■ **TASK TO COMPLETE**: Return, exactly and in full, the lines of the records below starting at the one with "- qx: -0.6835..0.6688" and ending at the one with "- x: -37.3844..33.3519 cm", and no other lines.
* * *
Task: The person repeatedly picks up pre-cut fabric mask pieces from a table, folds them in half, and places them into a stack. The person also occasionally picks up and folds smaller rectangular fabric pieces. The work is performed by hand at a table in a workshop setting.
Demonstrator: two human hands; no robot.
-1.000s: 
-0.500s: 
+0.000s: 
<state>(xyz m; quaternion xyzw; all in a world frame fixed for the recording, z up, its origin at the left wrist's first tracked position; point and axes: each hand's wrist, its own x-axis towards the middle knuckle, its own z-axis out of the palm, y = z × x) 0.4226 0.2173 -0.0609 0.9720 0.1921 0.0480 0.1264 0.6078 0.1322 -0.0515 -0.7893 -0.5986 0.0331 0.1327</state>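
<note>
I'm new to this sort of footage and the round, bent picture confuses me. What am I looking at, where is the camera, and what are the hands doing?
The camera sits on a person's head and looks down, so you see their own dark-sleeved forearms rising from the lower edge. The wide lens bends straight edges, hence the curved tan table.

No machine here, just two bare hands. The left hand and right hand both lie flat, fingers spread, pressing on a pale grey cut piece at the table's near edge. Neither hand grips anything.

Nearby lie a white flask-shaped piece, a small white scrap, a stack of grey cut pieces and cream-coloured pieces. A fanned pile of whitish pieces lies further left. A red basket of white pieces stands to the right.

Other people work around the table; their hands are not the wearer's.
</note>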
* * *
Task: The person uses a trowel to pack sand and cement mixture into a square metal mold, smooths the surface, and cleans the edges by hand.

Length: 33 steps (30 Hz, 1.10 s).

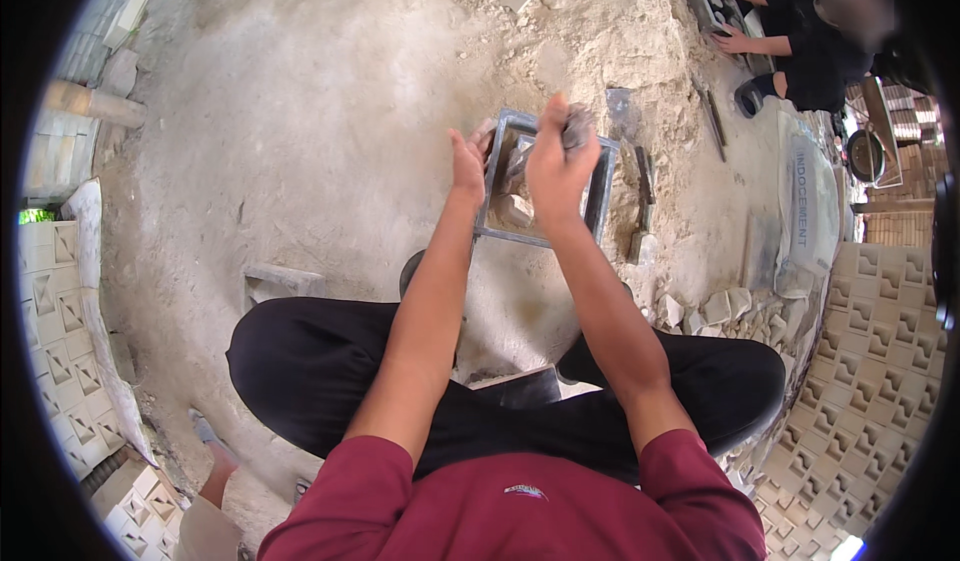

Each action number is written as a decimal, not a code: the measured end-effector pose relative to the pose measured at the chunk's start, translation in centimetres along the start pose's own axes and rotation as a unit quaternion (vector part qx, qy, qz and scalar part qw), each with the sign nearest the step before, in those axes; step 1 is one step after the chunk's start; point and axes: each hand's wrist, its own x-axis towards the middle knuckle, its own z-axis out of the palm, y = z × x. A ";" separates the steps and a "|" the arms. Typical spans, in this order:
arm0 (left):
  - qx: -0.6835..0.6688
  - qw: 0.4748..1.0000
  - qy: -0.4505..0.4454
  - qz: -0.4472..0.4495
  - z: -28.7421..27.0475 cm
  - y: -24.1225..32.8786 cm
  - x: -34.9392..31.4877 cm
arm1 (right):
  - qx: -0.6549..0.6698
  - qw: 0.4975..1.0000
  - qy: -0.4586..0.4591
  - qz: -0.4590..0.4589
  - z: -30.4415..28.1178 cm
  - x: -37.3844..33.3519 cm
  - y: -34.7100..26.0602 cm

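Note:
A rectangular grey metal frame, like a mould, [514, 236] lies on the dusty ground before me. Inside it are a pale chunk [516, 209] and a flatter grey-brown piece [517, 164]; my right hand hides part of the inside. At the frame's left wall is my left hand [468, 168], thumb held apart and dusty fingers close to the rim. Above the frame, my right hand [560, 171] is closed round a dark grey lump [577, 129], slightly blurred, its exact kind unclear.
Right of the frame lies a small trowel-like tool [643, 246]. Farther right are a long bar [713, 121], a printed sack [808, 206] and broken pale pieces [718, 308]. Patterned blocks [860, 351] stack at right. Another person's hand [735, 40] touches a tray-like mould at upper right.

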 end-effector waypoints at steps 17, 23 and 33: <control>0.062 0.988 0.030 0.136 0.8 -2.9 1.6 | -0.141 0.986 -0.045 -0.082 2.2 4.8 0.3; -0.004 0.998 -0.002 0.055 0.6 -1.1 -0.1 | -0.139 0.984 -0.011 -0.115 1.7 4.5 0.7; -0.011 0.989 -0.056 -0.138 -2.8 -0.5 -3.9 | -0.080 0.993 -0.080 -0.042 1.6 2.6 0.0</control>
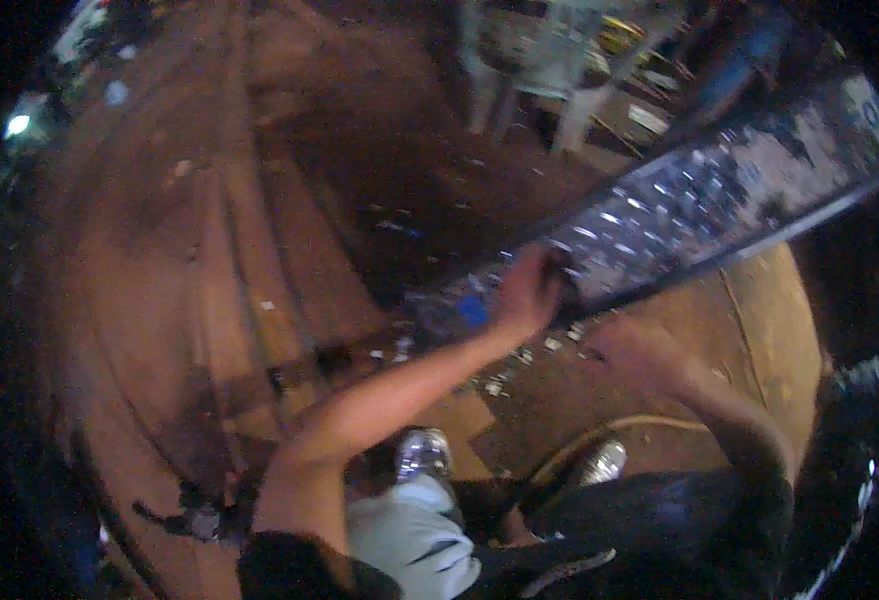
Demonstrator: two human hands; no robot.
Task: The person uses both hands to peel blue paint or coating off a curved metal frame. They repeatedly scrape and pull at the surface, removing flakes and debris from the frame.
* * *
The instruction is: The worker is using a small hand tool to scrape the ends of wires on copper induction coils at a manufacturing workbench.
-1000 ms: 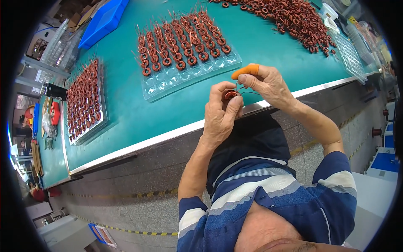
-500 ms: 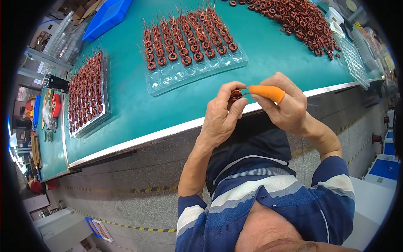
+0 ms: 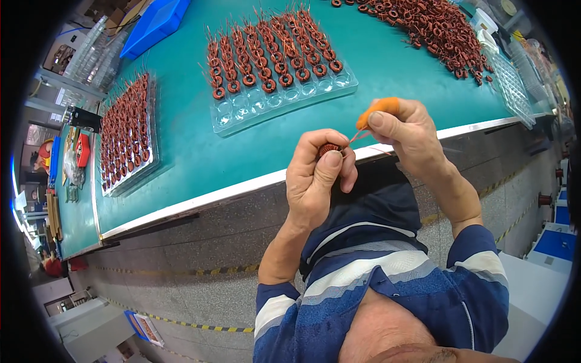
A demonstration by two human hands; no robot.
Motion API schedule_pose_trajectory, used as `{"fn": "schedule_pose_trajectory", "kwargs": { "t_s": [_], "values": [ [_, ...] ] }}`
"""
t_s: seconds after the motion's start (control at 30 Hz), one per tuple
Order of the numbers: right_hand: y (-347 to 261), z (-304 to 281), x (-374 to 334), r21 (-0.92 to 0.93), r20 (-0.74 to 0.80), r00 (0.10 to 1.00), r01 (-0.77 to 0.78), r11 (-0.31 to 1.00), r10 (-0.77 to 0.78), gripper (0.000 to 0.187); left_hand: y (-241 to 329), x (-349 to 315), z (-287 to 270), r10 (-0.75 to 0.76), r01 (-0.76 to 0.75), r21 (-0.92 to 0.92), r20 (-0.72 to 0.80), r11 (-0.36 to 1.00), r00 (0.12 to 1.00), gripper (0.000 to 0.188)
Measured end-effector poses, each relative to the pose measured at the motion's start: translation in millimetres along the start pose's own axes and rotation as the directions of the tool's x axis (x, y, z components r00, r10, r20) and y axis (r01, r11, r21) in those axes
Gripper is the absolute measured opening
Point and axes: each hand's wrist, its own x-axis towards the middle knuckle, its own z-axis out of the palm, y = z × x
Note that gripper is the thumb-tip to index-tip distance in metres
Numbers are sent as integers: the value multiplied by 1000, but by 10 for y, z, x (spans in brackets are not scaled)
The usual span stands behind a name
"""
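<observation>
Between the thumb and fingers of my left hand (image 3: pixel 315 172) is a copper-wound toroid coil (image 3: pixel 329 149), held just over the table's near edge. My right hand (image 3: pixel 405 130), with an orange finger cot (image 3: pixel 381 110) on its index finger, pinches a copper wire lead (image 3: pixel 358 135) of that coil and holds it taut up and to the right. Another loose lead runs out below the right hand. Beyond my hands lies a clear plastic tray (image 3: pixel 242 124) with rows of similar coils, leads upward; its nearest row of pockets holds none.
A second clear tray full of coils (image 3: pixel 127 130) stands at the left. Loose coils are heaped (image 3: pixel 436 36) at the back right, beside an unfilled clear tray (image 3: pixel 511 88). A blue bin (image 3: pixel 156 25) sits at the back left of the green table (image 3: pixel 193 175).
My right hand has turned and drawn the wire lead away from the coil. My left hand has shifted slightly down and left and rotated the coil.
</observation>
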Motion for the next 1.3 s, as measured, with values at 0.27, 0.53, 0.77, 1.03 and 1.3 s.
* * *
■ **SOLVED PROBLEM**:
  - qx: -0.6835..0.6688
  - qw: 0.4748..1.0000
  - qy: -0.4505..0.4454
  - qz: -0.4472..0.4495
  - z: -28.7421..27.0475 cm
  - y: -24.1225..32.8786 cm
  - x: -34.9392..31.4877 cm
arm1 (right):
  - qx: -0.6549..0.6698
  - qw: 0.4975..1.0000
  - qy: -0.4586..0.4591
  - qz: -0.4590..0.4589
  - z: -30.4415..28.1178 cm
  - x: -37.3844..33.3519 cm

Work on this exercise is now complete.